In prepping for a class in which I will discussing the art of the issue story, I searched local New York City news media looking for good local issue stories. I found several, but in years passed I would’ve found so much more.

I understand why it’s happening, why the news media is more concerned with breaking news stories (more page views, even though they don’t know how to monetize those page views). I understand about getting caught up in the story of the day. I know some newsrooms have lost a quarter or half of the staff they had a decade ago, but that doesn’t mean we should abandon covering real people.

It irks me that a city as populous and powerful as New York City doesn’t have more reporters covering the issues of its people. I’m not talking about top-down stories that spring out of battles in the courts or City Hall. I’m talking about bottom-up stories that reporters cull from interviewing everyday New Yorkers about the issues affecting their lives.

Local news is key to creating an informed citizenry. You may not be able to get your average reader to sit down and read a 7,000-word New Yorker piece on the insurgency movement in Iran, but you can get them interested in a 700-word story on the elderly women in their neighborhood being harassed by their landlords.

There’s great reporting from a handful of reporters at the Daily News, the New York Times, WNYC, and several other city newsrooms, but it’s not enough. It’ll be enough when they have dedicated reporters covering the issues in all communities — not just those who are preppy or well-heeled.

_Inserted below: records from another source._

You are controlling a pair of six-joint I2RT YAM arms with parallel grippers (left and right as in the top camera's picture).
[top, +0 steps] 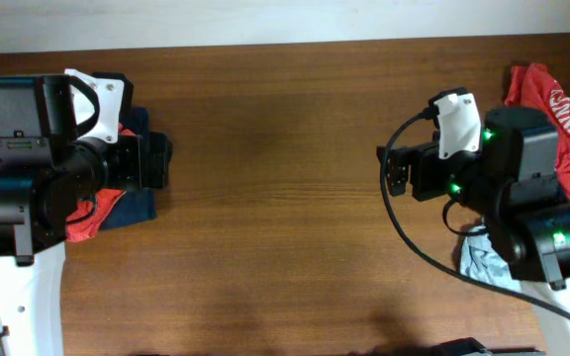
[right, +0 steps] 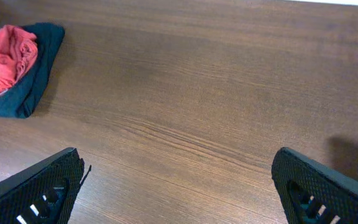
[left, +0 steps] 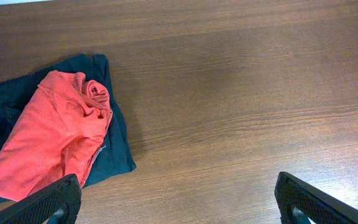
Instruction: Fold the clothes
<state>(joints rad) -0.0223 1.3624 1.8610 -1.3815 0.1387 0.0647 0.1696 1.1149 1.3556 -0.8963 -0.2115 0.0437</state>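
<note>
A folded orange-red garment (left: 48,137) lies on a folded navy one (left: 114,149) at the table's left side; the same stack (top: 102,210) shows partly under my left arm from overhead, and far off as the folded pile (right: 11,59) in the right wrist view. My left gripper (left: 179,205) (top: 161,161) hangs open just right of the stack, holding nothing. A crumpled red printed tee (top: 552,104) and a pale grey-blue garment (top: 483,262) lie at the right, partly hidden by the right arm. My right gripper (right: 179,193) (top: 394,170) is open over bare wood, left of those clothes.
The wooden table (top: 285,198) runs between the two arms. A black cable (top: 404,232) loops from the right arm across the wood. A white wall edge borders the table's far side.
</note>
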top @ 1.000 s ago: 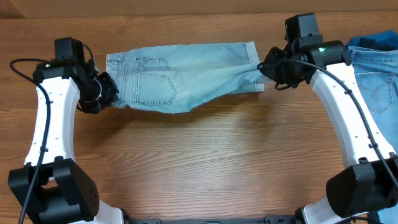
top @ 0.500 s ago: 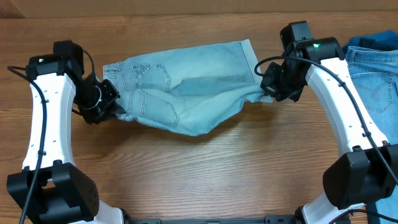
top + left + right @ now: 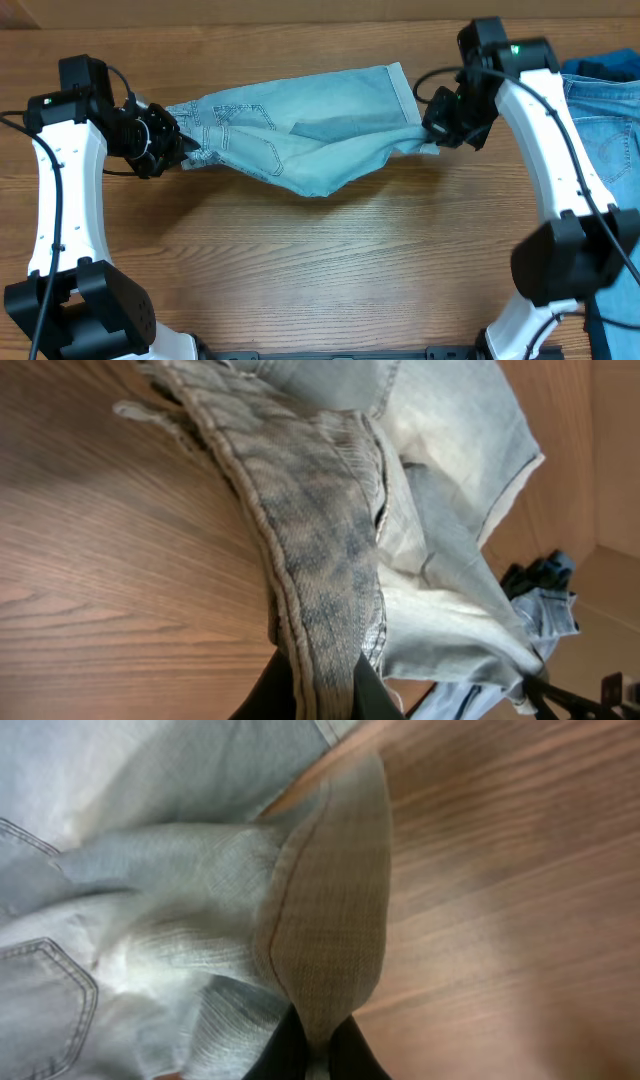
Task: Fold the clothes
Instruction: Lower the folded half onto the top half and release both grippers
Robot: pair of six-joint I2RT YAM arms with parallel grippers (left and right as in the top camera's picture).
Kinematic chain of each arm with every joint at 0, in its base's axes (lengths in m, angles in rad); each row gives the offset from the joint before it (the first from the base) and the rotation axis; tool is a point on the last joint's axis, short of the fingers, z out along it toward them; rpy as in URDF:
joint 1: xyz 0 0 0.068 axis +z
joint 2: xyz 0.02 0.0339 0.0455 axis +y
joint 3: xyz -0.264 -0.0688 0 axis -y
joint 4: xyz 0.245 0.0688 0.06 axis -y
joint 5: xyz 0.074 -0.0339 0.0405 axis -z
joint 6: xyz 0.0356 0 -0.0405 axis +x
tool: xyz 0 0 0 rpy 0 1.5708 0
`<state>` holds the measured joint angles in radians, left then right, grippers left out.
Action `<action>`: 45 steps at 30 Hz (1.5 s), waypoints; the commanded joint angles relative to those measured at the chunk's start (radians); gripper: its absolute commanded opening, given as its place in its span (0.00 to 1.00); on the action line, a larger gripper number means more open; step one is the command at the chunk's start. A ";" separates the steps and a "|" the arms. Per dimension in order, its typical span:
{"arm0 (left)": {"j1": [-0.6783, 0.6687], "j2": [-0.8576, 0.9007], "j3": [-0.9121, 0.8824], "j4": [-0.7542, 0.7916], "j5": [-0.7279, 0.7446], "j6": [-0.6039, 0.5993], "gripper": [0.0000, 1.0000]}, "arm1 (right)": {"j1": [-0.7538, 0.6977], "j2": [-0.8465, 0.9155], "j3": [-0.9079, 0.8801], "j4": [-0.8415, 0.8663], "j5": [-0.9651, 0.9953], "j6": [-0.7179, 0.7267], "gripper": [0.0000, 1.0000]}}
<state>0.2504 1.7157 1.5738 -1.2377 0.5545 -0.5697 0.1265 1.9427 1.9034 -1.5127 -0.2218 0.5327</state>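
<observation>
Wood table (image 3: 320, 270) | left hand (image 3: 178, 150) pinching shorts (image 3: 320, 140) waistband (image 3: 320, 560) | right hand (image 3: 431, 130) pinching cuff (image 3: 335, 920)

This looks like a robotics lab bench. A wood-grain tabletop (image 3: 330, 270) fills the overhead view. A white jointed left arm (image 3: 62, 200) rises from a black base (image 3: 95, 320) at lower left, with its twin right arm (image 3: 560, 130) at lower right. A plain brown board (image 3: 250, 8) runs along the top edge.
</observation>
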 commanded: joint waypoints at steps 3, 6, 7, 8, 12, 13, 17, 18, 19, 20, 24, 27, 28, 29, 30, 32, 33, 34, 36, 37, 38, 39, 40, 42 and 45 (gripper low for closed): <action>0.007 -0.016 0.026 0.017 -0.077 -0.037 0.04 | -0.005 0.218 0.300 -0.164 -0.008 -0.051 0.04; 0.010 -0.016 0.026 0.021 -0.159 -0.047 0.04 | -0.005 0.251 0.309 -0.156 -0.031 -0.051 0.04; 0.010 -0.016 0.026 0.024 -0.182 -0.053 0.04 | -0.005 0.257 0.309 -0.151 -0.031 -0.051 0.04; 0.011 -0.016 0.026 0.032 -0.207 -0.060 0.04 | -0.005 0.261 0.309 -0.145 -0.032 -0.051 0.04; 0.011 -0.010 0.026 0.070 -0.225 -0.068 0.04 | -0.005 0.292 0.309 -0.084 -0.071 -0.042 0.04; 0.011 -0.004 0.026 0.075 -0.226 -0.075 0.04 | -0.005 0.299 0.309 -0.068 -0.072 -0.035 0.04; 0.011 0.042 0.026 0.103 -0.251 -0.085 0.04 | -0.005 0.309 0.309 0.012 -0.072 -0.008 0.04; 0.011 0.053 0.026 0.113 -0.251 -0.085 0.04 | -0.005 0.309 0.309 0.032 -0.072 -0.005 0.04; 0.011 0.077 0.026 0.137 -0.251 -0.086 0.04 | -0.004 0.310 0.309 0.069 -0.072 -0.005 0.04; 0.011 0.090 0.026 0.149 -0.252 -0.089 0.04 | -0.004 0.310 0.308 0.091 -0.071 -0.005 0.04; 0.011 0.126 0.026 0.188 -0.252 -0.089 0.04 | -0.003 0.313 0.308 0.178 -0.068 0.001 0.04; 0.011 0.146 0.026 0.209 -0.269 -0.089 0.04 | -0.003 0.334 0.308 0.203 -0.068 0.002 0.04; 0.011 0.148 0.026 0.216 -0.279 -0.089 0.06 | -0.003 0.346 0.308 0.208 -0.068 0.002 0.04; 0.011 0.149 0.026 0.223 -0.293 -0.089 0.08 | -0.003 0.360 0.308 0.217 -0.069 0.002 0.05; 0.011 0.149 0.026 0.232 -0.316 -0.089 0.13 | -0.002 0.380 0.308 0.237 -0.069 -0.006 0.22; 0.011 0.149 0.026 0.254 -0.330 -0.075 0.26 | 0.001 0.406 0.308 0.295 -0.072 -0.026 0.38; 0.011 0.149 0.026 0.274 -0.329 -0.053 0.30 | 0.005 0.415 0.308 0.343 -0.072 -0.053 0.53; 0.011 0.149 0.026 0.291 -0.328 -0.034 0.36 | 0.008 0.418 0.308 0.376 -0.072 -0.067 0.57; 0.010 0.149 0.026 0.331 -0.324 0.016 0.55 | 0.013 0.421 0.308 0.446 -0.073 -0.074 0.76; 0.009 0.149 0.026 0.357 -0.324 0.052 0.65 | 0.013 0.421 0.308 0.480 -0.092 -0.103 0.85; 0.008 0.149 0.026 0.372 -0.325 0.068 0.68 | 0.013 0.421 0.308 0.513 -0.133 -0.139 0.87; 0.008 0.149 0.026 0.393 -0.324 0.089 0.72 | 0.013 0.421 0.308 0.543 -0.182 -0.176 0.91; 0.008 0.149 0.026 0.407 -0.320 0.103 0.74 | 0.013 0.421 0.308 0.558 -0.208 -0.201 0.91; 0.008 0.149 0.026 0.436 -0.317 0.123 0.76 | 0.011 0.421 0.309 0.579 -0.235 -0.227 0.92; 0.006 0.149 0.026 0.453 -0.316 0.138 0.76 | 0.009 0.421 0.308 0.588 -0.237 -0.227 0.92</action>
<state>0.2508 1.8538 1.5776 -0.7944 0.2455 -0.4889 0.1333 2.3669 2.1860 -0.9348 -0.4194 0.3443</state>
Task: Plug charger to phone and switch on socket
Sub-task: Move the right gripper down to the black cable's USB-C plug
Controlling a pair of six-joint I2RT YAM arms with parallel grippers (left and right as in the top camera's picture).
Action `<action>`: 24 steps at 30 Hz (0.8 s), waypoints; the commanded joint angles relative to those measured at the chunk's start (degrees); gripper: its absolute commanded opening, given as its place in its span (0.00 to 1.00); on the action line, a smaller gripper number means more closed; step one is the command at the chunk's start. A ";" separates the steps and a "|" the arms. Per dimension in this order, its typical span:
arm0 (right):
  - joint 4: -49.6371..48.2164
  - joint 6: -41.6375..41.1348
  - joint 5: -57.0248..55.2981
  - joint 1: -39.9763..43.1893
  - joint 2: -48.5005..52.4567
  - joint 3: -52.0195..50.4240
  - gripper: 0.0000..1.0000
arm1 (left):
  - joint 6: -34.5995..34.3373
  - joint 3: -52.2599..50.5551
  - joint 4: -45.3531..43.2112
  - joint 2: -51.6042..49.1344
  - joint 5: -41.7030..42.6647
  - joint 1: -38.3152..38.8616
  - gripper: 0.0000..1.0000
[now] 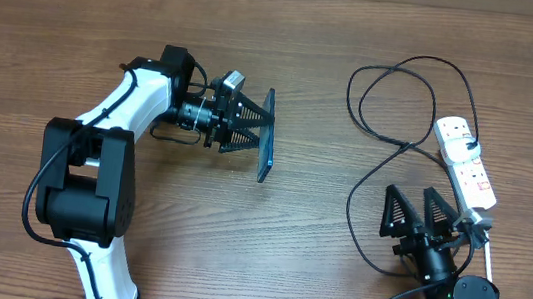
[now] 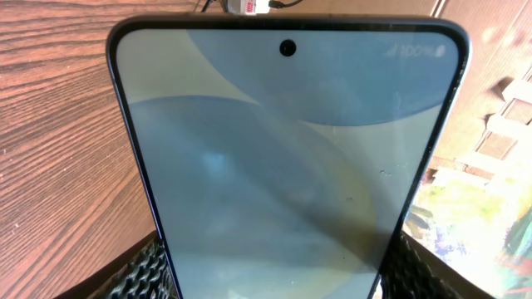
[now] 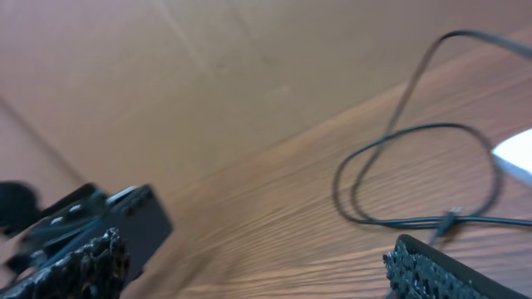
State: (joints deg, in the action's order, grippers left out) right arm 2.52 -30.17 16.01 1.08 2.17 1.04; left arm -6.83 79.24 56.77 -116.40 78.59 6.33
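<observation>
My left gripper [image 1: 249, 125] is shut on the phone [image 1: 268, 140] and holds it on edge above the table's middle. In the left wrist view the phone [image 2: 287, 158] fills the frame, blue-white screen facing the camera, between the two fingers. The charger [image 1: 394, 94], a thin black cable, lies looped at the right; its small plug tip [image 3: 449, 220] shows in the right wrist view. The socket [image 1: 466, 162], a white power strip, lies at the far right. My right gripper [image 1: 420, 215] is open and empty, near the front right, next to the cable.
The wooden table [image 1: 265, 250] carries everything. The white cord [image 1: 491, 261] runs from the socket toward the front right edge. The left arm's white body [image 1: 106, 141] stands at the left. The left arm and phone show blurred in the right wrist view [image 3: 91, 220].
</observation>
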 commanded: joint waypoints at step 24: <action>21.92 4.98 1.66 0.07 67.71 42.12 1.00 | 0.39 1.64 0.15 -0.48 2.01 0.11 0.46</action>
State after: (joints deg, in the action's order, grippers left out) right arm 27.68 -26.09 13.76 1.10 62.96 40.49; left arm -6.87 79.46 56.97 -116.40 78.59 6.33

Even newly sprung websites (I won’t name names) that are supposed to focus on New York City neighborhoods, are falling down on the job. They sticking to police blotter items and press release-driven stories that ignore real issues affecting real people. I can only hope that because they are fledgling news organizations this is temporary; as they grow, they’ll add seasoned reporters to their staffs, pay them a decent salary, and allow them to shine a light on the city’s issues.

That would be grand.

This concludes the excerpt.